PEGKit combine matched symbols on stack - parsing

I'm writing a grammar for PEGKit to parse a Twine exported Twee file. This is my first time using PEGKit and I'm trying to get to grips with how it works.
I have this twee source file that I'm parsing
:: Passage One
P1 Line One
P1 Line Two
:: Passage Two
P2 Line One
P2 Line Two
Currently I've worked out how to parse the above using the following grammar
#before {
PKTokenizer *t = self.tokenizer;
[t.symbolState add:#"::"];
[t.commentState addSingleLineStartMarker:#"::"];
// New lines as symbols
[t.whitespaceState setWhitespaceChars:NO from:'\n' to:'\n'];
[t.whitespaceState setWhitespaceChars:NO from:'\r' to:'\r'];
[t setTokenizerState:t.symbolState from:'\n' to:'\n'];
[t setTokenizerState:t.symbolState from:'\r' to:'\r'];
}
start = passage+;
passage = passageTitle contentLine*;
passageTitle = passageStart Word+ eol+;
contentLine = singleLine eol+;
singleLine = Word+;
passageStart = '::'!;
eol = '\n'! | '\r'!;
and the result I get is
[Passage, One, P1, Line, One, P1, Line, Two, Passage, Two, P2, Line, One, P2, Line, Two]::/Passage/One/
/P1/Line/One/
/P1/Line/Two/
/
/::/Passage/Two/
/P2/Line/One/
/P2/Line/Two/
^
Ideally, I'd like the parser to combine the words matched for the passageTitle into a single string similar to how the built in PEGKit QuotedString grammar works.

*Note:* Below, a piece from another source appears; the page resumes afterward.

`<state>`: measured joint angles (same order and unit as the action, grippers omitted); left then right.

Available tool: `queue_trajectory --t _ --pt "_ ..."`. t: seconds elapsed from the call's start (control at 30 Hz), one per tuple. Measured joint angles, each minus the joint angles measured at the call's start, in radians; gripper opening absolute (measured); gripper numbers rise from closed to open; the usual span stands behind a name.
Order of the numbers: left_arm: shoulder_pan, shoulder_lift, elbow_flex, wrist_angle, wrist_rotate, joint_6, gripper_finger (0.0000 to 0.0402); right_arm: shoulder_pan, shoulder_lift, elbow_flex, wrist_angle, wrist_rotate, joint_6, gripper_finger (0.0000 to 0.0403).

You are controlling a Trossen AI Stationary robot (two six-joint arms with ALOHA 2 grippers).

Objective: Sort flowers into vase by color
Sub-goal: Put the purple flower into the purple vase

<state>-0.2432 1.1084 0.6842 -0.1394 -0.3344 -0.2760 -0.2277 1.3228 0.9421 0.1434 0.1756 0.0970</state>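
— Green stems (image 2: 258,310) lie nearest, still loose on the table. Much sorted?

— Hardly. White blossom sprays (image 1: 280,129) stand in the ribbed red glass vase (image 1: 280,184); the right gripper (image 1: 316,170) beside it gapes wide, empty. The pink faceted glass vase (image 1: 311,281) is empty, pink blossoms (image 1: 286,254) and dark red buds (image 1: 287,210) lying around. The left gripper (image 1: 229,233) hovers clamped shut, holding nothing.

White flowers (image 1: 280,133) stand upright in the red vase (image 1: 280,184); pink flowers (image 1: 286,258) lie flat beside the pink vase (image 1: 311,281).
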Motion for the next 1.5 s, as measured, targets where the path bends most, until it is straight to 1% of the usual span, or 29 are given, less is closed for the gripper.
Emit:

I would also like the words matched for a contentLine to be combined as well.
So, eventually, I would have this on the stack
[Passage One, P1 Line One, P1 Line Two, Passage Two, P2 Line One, P2 Line Two]
Any thoughts on how to achieve this would be appreciated.

Creator of PEGKit here.
I understand your ultimate strategy (to collect/combine lines as single string objects), and agree that it makes sense, however, I disagree with your proposed tactic to achieve that (to alter tokenization to try to combine what are essentially multiple separate tokens into single tokens).
Combining lines into convenient string objects makes sense, but altering tokenization to achieve that, doesn't make sense IMO (at least not with a recursive descent parsing kit PEGKit) when the lines in question don't have obvious 'bracketing' characters like quotes or brackets.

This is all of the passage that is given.